Constitutive activities of estrogen-related receptors: Transcriptional regulation of metabolism by the ERR pathways in health and disease.

The estrogen-related receptors (ERRs) comprise a small group of orphan nuclear receptor transcription factors. The ERRα and ERRγ isoforms play a central role in the regulation of metabolic genes and cellular energy metabolism. Although less is known about ERRβ, recent studies have revealed the importance of this isoform in the maintenance of embryonic stem cell pluripotency. Thus, ERRs are essential to many biological processes. The development of several ERR knockout and overexpression models and the application of advanced functional genomics have allowed rapid advancement of our understanding of the physiology regulated by ERR pathways. Moreover, it has enabled us to begin to delineate the distinct programs regulated by ERRα and ERRγ that have overlapping effects on metabolism and growth. The current review primarily focuses on the physiologic roles of ERR isoforms related to their metabolic regulation; therefore, the ERRα and ERRγ are discussed in the greatest detail. We emphasize findings from gain- and loss-of-function models developed to characterize ERR control of skeletal muscle, heart and musculoskeletal physiology.
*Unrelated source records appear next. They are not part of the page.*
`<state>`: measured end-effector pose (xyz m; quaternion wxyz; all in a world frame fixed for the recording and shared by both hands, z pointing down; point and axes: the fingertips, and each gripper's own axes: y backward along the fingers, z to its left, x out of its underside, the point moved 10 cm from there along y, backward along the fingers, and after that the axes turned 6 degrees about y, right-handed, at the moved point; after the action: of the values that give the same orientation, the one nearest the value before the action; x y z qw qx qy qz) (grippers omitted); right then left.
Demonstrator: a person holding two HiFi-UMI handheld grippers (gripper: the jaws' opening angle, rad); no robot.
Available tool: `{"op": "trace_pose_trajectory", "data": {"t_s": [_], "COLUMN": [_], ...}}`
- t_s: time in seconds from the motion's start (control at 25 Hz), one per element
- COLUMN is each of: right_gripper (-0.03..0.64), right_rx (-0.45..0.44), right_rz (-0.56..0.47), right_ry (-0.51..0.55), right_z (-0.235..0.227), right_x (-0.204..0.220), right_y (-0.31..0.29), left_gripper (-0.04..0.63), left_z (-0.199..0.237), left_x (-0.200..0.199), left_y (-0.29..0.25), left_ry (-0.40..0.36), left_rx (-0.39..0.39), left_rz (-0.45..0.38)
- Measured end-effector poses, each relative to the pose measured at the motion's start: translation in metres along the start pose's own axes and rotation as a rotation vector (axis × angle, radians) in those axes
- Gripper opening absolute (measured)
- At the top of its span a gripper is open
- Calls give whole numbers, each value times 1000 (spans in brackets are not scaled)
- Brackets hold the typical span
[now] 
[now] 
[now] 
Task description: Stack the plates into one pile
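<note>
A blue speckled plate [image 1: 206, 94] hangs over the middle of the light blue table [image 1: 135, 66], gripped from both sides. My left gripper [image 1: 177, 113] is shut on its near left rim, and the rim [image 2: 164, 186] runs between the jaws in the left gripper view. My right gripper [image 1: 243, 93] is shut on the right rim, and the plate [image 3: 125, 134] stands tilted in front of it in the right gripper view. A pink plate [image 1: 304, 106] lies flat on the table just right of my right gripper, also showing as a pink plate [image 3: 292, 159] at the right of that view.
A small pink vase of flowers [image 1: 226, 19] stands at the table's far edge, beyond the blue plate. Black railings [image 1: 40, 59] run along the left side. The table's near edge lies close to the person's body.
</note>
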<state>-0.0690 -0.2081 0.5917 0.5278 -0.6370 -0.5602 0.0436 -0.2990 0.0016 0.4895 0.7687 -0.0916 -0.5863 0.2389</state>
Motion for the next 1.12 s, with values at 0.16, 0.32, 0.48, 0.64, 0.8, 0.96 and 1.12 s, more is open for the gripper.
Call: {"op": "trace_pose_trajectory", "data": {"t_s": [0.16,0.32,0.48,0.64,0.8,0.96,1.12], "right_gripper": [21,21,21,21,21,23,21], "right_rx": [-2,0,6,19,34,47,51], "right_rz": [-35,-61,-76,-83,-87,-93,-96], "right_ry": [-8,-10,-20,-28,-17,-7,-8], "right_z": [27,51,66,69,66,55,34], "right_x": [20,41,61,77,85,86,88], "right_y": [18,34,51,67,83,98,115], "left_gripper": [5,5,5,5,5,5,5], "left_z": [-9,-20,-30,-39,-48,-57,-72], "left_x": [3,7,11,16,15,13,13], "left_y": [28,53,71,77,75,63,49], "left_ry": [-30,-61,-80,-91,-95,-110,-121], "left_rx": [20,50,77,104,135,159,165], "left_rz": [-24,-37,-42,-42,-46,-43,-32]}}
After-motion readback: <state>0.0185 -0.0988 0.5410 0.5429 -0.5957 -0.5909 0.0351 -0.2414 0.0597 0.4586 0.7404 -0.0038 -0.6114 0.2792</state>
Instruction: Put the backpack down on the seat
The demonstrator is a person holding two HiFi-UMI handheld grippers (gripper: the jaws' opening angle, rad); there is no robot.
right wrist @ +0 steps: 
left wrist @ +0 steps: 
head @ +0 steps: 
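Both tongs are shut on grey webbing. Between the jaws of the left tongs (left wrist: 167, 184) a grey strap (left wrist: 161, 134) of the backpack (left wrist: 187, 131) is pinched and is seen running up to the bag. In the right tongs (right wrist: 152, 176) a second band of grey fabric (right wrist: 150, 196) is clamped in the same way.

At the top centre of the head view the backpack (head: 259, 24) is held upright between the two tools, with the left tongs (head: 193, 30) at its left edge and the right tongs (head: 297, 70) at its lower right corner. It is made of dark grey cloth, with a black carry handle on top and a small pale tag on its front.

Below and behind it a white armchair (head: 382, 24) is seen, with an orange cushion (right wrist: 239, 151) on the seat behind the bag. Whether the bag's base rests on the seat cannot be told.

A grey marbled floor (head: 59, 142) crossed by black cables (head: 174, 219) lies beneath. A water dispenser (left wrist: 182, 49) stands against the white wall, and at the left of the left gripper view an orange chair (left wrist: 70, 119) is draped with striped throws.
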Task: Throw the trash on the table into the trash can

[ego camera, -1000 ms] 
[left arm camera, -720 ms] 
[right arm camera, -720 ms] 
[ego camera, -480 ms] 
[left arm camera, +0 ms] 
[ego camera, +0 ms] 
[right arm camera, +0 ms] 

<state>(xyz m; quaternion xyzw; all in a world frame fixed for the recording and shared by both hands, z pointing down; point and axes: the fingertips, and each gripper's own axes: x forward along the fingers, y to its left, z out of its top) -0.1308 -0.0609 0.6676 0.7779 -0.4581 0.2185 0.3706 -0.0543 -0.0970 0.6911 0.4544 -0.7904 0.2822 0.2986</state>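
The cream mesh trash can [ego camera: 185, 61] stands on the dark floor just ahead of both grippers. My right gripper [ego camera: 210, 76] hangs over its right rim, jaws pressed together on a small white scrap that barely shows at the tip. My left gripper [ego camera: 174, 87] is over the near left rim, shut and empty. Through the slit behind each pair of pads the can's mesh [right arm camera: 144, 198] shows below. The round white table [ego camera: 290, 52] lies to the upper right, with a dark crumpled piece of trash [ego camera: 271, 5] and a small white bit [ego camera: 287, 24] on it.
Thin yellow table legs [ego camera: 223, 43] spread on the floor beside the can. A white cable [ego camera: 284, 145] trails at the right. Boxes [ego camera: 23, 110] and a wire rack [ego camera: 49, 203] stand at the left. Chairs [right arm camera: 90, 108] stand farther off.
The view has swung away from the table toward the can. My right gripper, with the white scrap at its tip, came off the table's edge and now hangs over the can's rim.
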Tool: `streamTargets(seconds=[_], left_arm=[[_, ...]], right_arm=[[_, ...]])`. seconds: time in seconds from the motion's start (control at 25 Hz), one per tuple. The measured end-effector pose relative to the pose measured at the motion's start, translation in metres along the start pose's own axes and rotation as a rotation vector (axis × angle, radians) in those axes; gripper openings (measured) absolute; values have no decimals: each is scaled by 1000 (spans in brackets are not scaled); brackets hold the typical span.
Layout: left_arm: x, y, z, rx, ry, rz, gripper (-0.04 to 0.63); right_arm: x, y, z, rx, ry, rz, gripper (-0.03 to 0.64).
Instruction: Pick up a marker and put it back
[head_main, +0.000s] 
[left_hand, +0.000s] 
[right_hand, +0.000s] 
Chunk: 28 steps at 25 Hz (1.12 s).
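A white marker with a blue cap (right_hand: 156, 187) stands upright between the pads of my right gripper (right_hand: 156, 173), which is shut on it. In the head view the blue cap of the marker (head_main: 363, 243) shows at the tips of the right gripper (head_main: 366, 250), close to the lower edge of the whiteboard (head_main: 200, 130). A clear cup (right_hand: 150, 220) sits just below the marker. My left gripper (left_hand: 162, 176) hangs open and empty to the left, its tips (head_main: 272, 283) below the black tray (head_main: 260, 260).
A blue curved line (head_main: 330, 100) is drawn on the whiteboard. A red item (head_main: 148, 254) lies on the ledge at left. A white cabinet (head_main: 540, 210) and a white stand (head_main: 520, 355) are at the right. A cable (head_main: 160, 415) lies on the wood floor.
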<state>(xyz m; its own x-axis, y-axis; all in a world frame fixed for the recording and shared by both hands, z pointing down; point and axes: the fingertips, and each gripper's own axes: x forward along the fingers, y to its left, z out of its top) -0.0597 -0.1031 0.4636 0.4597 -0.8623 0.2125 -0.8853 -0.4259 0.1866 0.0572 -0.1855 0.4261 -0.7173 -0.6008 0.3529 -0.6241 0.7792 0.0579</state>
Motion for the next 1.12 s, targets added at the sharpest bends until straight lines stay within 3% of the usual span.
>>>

These models have revealed that coordinating metabolic capacity with energy demand is essential for seemingly disparate processes such as muscle differentiation and hypertrophy, innate immune function, thermogenesis, and bone remodeling. Furthermore, the models have revealed that ERRα- and ERRγ-deficiency in mice accelerates progression of pathologic processes and implicates ERRs as etiologic factors in disease. We highlight the human diseases in which ERRs and their downstream metabolic pathways are perturbed, including heart failure and diabetes. While no natural ligand has been identified for any of the ERR isoforms, the potential for using synthetic small molecules to modulate their activity has been demonstrated. Based on our current understanding of their transcriptional mechanisms and physiologic relevance, the ERRs have emerged as potential therapeutic targets for treatment of osteoporosis, muscle atrophy, insulin resistance and heart failure in humans.